→ INSTRUCTIONS FOR THE TASK
Report the lines of the data below that contain the string "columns".
───── PROVIDED MATERIAL
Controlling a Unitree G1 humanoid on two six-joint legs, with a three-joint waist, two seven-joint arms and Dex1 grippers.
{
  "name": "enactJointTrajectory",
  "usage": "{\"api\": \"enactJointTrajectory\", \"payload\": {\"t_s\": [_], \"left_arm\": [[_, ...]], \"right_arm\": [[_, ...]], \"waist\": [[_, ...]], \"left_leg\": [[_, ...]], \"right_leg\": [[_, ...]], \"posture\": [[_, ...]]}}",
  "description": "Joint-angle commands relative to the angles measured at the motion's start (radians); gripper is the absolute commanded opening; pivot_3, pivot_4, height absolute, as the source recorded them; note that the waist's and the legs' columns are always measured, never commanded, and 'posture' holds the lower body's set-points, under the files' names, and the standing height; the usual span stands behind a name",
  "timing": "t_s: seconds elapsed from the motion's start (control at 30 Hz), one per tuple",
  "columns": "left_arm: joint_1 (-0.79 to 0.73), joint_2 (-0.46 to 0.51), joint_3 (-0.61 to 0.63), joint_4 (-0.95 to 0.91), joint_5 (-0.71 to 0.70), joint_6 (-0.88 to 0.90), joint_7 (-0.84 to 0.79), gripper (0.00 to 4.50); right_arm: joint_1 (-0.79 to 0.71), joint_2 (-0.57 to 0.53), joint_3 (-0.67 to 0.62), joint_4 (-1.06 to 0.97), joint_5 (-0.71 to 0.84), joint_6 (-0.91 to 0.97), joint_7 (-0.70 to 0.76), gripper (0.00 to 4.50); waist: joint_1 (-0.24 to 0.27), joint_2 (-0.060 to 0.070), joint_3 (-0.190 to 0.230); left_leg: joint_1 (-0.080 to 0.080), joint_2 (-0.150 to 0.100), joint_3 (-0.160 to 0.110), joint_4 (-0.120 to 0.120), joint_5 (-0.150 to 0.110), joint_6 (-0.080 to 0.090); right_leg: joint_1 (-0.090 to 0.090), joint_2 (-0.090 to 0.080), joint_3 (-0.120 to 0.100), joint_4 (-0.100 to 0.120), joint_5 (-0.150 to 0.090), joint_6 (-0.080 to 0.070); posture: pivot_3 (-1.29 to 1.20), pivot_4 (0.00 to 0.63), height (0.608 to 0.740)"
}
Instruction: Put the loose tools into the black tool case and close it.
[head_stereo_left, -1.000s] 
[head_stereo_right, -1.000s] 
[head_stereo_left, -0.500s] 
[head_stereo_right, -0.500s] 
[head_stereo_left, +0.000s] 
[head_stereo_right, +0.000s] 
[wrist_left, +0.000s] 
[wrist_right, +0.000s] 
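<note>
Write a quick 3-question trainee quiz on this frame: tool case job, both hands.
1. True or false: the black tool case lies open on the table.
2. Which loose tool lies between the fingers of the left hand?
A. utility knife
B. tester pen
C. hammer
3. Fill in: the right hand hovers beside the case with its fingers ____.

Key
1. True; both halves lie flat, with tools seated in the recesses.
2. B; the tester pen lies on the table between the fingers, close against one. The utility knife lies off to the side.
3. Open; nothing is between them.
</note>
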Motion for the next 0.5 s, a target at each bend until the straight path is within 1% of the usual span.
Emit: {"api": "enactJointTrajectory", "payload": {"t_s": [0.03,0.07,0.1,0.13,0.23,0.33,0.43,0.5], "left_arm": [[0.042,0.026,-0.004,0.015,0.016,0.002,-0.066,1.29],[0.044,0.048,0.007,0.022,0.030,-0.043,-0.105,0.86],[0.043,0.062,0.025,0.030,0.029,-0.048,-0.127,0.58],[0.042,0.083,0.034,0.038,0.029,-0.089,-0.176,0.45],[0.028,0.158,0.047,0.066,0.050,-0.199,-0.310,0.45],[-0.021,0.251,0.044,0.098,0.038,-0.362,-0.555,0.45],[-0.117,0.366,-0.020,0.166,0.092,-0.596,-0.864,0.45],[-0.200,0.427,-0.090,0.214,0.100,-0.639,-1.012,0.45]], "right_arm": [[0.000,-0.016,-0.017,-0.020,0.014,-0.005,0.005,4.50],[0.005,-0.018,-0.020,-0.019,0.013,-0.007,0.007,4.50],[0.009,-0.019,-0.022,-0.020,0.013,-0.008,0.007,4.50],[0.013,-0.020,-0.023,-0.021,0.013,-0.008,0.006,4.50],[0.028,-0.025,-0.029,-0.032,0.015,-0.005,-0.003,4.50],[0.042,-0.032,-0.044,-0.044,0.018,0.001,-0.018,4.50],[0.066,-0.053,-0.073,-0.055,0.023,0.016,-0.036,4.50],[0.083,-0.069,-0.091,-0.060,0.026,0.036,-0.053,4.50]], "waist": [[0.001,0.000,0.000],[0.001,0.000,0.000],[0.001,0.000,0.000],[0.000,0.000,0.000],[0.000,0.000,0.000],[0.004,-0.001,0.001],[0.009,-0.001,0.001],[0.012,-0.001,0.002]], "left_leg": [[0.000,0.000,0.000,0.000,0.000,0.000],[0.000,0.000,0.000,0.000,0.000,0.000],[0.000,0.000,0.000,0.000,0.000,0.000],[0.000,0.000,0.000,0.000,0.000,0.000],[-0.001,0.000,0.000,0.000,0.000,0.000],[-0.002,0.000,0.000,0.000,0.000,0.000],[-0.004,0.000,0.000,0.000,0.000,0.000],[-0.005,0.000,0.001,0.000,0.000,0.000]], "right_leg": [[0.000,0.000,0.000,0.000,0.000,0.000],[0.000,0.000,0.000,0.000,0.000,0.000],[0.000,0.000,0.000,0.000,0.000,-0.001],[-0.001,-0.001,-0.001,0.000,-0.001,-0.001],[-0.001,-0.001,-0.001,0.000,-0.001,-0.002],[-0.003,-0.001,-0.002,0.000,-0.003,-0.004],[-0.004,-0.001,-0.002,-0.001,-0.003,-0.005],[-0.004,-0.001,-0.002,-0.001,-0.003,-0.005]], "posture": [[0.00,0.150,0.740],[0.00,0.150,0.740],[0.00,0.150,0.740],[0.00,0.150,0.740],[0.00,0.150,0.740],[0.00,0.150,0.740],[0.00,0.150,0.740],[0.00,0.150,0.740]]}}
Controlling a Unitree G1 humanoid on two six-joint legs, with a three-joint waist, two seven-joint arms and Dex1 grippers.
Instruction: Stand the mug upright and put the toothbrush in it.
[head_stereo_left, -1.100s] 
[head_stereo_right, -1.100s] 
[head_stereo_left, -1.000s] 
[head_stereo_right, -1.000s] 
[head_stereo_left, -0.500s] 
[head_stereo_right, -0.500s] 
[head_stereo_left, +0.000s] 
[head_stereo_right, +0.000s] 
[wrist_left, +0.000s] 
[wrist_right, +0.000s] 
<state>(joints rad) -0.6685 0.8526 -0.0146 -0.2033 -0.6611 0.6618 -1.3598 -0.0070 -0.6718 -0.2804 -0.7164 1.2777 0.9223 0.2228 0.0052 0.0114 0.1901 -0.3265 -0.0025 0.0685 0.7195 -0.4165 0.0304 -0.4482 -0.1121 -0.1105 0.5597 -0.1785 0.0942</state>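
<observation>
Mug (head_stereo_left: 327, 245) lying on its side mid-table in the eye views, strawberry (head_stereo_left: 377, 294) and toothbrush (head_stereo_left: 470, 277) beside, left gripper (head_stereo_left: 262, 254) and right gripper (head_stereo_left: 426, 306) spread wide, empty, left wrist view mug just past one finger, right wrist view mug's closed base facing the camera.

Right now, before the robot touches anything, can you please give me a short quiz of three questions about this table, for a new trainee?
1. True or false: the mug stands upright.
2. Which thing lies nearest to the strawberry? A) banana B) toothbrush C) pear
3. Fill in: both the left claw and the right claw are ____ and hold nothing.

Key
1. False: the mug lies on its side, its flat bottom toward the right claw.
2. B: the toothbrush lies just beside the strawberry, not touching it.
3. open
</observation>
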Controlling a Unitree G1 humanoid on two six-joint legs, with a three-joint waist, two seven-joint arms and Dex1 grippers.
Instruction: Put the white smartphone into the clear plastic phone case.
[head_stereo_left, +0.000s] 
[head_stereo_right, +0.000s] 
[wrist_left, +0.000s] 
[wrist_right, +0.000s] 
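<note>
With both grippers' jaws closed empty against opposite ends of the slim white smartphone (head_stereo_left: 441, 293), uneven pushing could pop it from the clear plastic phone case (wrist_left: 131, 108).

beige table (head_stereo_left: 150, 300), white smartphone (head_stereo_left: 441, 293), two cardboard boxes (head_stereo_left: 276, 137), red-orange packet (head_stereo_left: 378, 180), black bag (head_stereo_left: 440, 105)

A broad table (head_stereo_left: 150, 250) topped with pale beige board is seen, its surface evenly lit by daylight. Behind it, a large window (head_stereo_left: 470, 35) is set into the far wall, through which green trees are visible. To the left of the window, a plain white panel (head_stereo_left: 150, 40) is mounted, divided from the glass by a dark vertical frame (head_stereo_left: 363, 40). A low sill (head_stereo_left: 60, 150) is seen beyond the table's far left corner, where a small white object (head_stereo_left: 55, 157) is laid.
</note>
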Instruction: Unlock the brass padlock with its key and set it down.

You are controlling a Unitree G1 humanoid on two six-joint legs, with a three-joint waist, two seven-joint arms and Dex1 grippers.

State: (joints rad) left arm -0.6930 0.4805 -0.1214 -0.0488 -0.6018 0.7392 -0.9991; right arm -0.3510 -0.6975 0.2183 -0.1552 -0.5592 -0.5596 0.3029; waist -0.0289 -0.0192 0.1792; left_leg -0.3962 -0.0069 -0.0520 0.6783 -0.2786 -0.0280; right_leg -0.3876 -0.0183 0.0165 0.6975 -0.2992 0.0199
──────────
→ WRITTEN REPLY
  "description": "Joint-angle commands relative to the angles measured at the motion's start (radians); gripper is the absolute commanded opening; pivot_3, pivot_4, height absolute, as the source recorded them; note that the waist's and the legs' columns are always measured, never commanded, and 'posture' holds the lower body's set-points, under the files' names, and the standing height; the usual span stands behind a name",
  "columns": "left_arm: joint_1 (-0.79 to 0.73), joint_2 (-0.46 to 0.51), joint_3 (-0.61 to 0.63), joint_4 (-0.95 to 0.91), joint_5 (-0.71 to 0.70), joint_6 (-0.88 to 0.90), joint_7 (-0.84 to 0.79), gripper (0.00 to 4.50); right_arm: joint_1 (-0.79 to 0.71), joint_2 (-0.57 to 0.53), joint_3 (-0.67 to 0.62), joint_4 (-1.06 to 0.97), joint_5 (-0.71 to 0.84), joint_6 (-0.91 to 0.97), joint_7 (-0.70 to 0.76), gripper (0.00 to 4.50); waist: joint_1 (-0.24 to 0.27), joint_2 (-0.060 to 0.070), joint_3 (-0.190 to 0.230); left_leg: joint_1 (-0.080 to 0.080), joint_2 (-0.150 to 0.100), joint_3 (-0.160 to 0.110), joint_4 (-0.120 to 0.120), joint_5 (-0.150 to 0.110), joint_6 (-0.080 to 0.090); right_leg: joint_1 (-0.090 to 0.090), joint_2 (-0.090 to 0.080), joint_3 (-0.120 to 0.100), joint_4 (-0.100 to 0.120), joint_5 (-0.150 to 0.090), joint_6 (-0.080 to 0.070); posture: pivot_3 (-1.29 to 1.20), pivot_4 (0.00 to 0.63), height (0.608 to 0.740)"

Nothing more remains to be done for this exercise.